• Task brief: Look through the data below and extract, unchanged, the lines from the one that contains "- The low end" to the one that contains "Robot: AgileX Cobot", both included.

Start of Block

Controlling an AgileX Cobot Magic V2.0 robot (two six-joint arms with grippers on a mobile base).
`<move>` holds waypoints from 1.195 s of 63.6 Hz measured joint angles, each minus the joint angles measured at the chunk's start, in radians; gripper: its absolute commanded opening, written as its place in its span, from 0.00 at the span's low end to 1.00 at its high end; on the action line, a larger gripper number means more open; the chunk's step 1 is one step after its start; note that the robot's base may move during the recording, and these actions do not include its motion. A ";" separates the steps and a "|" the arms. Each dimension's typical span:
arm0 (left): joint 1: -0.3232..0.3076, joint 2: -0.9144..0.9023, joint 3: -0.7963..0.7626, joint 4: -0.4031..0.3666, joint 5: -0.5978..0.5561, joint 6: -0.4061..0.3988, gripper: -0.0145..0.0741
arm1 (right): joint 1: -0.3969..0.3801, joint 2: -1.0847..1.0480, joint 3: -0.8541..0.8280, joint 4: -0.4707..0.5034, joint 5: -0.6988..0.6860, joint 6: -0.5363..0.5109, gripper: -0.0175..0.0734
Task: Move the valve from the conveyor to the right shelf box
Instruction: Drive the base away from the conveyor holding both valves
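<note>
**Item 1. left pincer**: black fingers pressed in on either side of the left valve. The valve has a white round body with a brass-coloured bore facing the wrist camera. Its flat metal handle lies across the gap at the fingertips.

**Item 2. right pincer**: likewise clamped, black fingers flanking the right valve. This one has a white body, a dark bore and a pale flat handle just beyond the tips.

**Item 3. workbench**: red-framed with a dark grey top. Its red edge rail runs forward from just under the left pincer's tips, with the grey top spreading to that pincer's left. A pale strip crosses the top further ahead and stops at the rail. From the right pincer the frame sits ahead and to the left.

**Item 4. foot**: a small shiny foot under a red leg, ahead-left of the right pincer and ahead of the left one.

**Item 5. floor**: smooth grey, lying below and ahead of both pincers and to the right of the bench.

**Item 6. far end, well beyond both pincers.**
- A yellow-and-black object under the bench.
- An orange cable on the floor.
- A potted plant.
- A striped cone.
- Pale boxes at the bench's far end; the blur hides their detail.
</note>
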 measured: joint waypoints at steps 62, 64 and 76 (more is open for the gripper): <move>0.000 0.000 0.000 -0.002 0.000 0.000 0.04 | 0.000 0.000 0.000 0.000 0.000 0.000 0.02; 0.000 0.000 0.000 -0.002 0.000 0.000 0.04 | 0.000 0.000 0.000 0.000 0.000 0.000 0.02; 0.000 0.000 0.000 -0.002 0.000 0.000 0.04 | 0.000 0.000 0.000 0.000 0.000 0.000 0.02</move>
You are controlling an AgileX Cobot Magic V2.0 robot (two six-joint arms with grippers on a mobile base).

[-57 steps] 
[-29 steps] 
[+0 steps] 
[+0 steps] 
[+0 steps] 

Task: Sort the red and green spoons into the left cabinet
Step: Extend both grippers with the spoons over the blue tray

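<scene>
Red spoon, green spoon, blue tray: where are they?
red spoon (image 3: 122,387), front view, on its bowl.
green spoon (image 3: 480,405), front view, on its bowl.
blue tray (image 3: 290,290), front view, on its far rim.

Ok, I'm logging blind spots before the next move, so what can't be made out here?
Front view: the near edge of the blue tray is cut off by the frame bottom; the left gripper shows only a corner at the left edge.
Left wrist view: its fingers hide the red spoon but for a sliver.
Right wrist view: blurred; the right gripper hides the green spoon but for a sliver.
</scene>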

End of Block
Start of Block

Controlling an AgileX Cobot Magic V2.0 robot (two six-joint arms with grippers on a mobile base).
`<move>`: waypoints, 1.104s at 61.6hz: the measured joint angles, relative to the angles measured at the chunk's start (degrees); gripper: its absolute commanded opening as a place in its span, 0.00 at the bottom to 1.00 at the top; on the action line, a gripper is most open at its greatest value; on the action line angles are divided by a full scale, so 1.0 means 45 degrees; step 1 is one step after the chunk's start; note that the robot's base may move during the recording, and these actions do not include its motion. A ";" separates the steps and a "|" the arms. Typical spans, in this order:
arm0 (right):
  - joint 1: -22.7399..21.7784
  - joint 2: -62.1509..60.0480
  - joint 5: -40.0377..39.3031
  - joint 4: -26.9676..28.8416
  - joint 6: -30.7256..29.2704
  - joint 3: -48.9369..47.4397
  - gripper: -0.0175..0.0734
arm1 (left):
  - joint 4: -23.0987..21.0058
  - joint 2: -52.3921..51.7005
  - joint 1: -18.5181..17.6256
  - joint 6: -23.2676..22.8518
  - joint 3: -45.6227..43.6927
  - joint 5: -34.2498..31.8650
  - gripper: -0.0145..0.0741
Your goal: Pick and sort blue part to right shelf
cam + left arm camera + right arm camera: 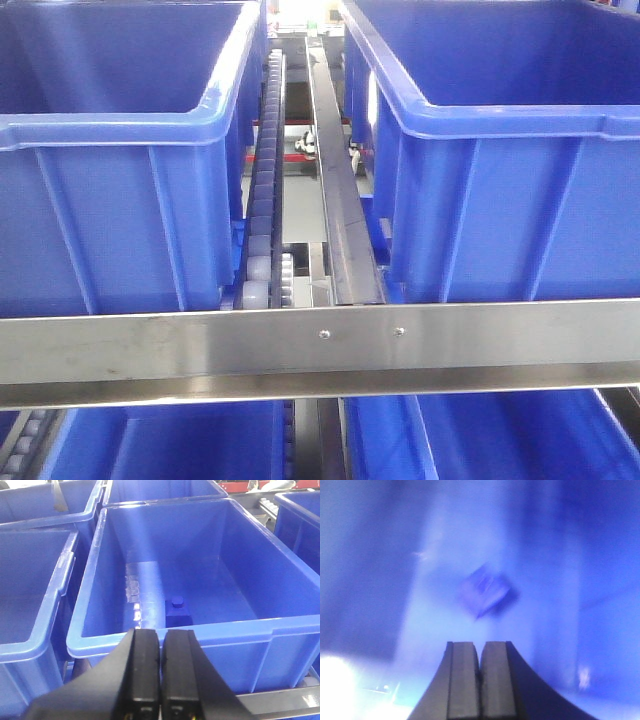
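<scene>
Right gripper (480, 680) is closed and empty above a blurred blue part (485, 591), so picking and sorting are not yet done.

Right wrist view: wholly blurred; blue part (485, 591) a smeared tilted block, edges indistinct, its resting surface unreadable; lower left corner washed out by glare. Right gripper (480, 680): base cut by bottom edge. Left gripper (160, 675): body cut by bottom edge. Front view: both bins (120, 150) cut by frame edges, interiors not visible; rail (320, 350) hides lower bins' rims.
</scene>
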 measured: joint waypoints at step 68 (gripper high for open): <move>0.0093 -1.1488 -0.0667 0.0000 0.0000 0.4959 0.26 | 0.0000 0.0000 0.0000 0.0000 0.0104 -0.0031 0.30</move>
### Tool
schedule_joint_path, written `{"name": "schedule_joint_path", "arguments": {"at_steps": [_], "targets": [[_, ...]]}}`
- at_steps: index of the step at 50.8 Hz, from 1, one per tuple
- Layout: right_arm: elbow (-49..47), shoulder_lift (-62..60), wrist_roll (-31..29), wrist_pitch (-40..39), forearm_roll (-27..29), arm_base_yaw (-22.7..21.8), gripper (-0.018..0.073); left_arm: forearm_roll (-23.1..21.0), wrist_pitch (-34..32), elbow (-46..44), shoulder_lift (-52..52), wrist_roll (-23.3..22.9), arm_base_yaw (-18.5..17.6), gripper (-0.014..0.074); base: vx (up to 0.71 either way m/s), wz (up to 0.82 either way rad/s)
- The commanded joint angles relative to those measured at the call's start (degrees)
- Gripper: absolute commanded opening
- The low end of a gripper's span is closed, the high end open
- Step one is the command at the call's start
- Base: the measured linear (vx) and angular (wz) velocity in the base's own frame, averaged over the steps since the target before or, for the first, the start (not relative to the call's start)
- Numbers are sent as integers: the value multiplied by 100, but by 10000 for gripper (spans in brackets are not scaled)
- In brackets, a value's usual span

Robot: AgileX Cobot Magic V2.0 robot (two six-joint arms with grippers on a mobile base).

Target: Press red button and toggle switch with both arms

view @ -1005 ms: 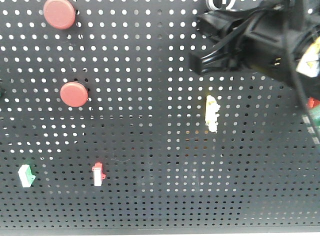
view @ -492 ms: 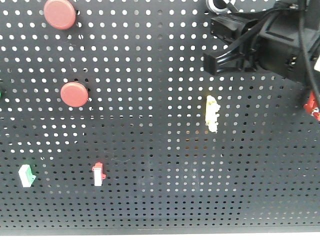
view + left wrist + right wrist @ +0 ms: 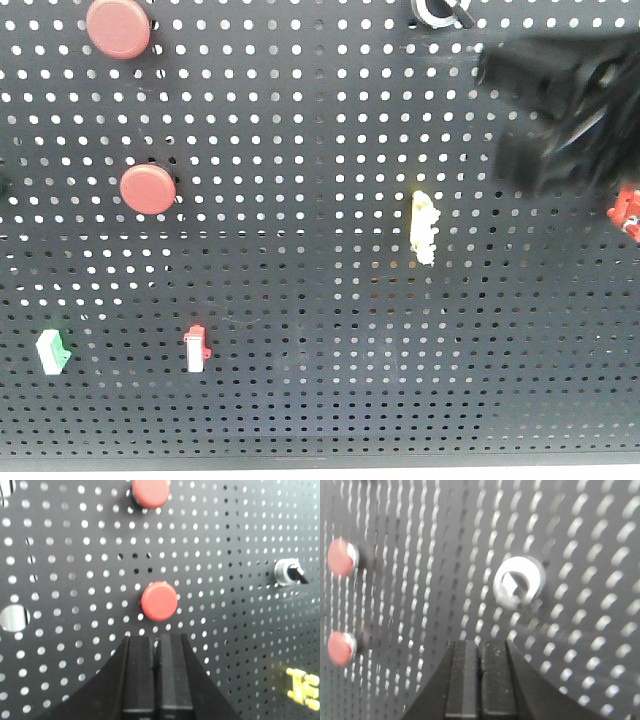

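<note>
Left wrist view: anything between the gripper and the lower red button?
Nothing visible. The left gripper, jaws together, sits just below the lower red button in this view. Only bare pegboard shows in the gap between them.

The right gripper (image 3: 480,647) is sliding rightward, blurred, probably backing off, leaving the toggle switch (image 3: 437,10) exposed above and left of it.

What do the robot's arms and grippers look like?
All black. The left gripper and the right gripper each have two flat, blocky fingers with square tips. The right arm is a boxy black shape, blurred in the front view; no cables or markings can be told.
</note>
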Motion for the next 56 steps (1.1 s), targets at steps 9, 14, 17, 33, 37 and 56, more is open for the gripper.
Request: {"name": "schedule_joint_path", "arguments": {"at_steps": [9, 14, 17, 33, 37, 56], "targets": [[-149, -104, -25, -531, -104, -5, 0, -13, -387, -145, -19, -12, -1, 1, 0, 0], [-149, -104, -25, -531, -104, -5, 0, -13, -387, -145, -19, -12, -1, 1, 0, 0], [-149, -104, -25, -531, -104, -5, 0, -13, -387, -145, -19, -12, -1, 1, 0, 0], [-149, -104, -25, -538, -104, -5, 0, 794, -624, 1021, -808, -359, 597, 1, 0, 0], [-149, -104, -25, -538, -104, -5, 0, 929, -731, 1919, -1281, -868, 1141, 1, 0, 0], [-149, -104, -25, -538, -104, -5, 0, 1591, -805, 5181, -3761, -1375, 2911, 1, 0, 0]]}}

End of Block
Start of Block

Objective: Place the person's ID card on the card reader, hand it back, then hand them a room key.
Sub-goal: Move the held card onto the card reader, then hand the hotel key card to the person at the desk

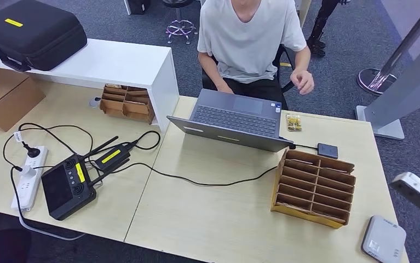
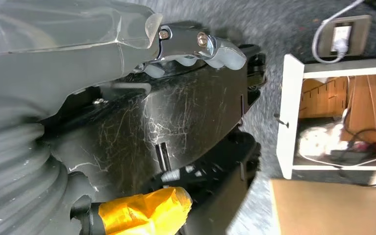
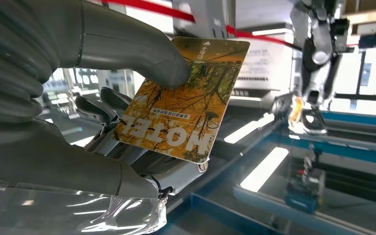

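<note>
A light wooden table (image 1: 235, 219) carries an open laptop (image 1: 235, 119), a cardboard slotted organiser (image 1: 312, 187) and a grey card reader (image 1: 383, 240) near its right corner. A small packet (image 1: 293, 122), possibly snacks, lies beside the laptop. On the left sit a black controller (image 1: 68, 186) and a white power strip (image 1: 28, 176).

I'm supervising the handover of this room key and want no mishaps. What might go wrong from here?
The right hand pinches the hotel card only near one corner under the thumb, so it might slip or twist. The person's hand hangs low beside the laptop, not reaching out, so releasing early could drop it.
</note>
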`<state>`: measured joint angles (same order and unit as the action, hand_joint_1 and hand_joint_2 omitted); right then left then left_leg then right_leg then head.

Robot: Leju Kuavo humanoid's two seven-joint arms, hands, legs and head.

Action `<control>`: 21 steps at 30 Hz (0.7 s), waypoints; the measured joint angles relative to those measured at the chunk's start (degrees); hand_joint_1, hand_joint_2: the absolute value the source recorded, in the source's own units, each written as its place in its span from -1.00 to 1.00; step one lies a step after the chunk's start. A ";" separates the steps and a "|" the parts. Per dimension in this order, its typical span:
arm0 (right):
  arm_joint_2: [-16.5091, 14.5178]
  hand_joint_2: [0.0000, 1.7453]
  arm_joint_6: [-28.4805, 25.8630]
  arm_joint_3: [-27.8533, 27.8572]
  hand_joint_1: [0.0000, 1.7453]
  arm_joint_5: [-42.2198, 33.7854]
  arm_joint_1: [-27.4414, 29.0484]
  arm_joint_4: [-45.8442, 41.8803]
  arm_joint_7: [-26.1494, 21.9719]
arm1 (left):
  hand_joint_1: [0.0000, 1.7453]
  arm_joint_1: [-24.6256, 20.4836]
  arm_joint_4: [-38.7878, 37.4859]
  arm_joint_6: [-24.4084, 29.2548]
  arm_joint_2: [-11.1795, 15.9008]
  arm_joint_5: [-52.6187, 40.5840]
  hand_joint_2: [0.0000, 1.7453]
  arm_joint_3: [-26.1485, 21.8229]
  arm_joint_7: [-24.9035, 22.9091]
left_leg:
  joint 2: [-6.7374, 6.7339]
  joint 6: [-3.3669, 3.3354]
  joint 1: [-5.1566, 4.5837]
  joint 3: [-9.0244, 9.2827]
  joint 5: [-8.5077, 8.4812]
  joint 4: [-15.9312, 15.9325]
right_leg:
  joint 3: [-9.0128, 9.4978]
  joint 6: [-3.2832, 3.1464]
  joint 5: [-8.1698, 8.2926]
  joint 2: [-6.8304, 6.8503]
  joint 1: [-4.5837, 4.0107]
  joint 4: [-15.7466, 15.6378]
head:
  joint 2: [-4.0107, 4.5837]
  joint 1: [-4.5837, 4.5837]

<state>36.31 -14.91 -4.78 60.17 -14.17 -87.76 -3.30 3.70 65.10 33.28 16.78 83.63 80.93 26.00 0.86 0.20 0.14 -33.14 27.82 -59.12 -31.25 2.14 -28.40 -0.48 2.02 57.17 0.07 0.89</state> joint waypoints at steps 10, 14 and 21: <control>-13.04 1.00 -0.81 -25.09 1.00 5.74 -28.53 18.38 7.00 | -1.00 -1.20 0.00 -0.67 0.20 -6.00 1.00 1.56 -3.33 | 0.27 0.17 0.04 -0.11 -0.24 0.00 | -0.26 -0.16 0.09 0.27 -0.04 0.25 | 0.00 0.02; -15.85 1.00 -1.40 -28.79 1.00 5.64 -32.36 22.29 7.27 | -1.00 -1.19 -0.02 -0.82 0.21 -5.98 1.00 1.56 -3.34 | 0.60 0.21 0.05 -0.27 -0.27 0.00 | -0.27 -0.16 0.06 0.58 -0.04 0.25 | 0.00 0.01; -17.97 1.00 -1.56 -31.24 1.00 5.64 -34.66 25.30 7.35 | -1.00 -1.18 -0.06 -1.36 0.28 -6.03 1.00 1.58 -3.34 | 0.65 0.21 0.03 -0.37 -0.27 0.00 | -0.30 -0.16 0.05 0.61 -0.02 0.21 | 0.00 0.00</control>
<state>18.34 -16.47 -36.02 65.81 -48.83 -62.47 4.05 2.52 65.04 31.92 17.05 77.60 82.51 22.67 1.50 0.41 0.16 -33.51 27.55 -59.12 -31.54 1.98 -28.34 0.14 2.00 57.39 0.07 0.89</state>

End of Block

• Response to the exercise:
- The low end of a gripper's span is closed, the high end open
- Step one is the command at the call's start
- Base: the measured linear (vx) and angular (wz) velocity in the base's own frame, averaged over the steps since the target before or, for the first, the start (not relative to the call's start)
- Numbers are sent as integers: the value multiplied by 100, but by 10000 for gripper (spans in brackets are not scaled)
- In brackets, a value's usual span

Robot: AgileX Cobot Magic V2.0 robot (two six-joint arms with grippers on a mobile base).

No further answer will be given.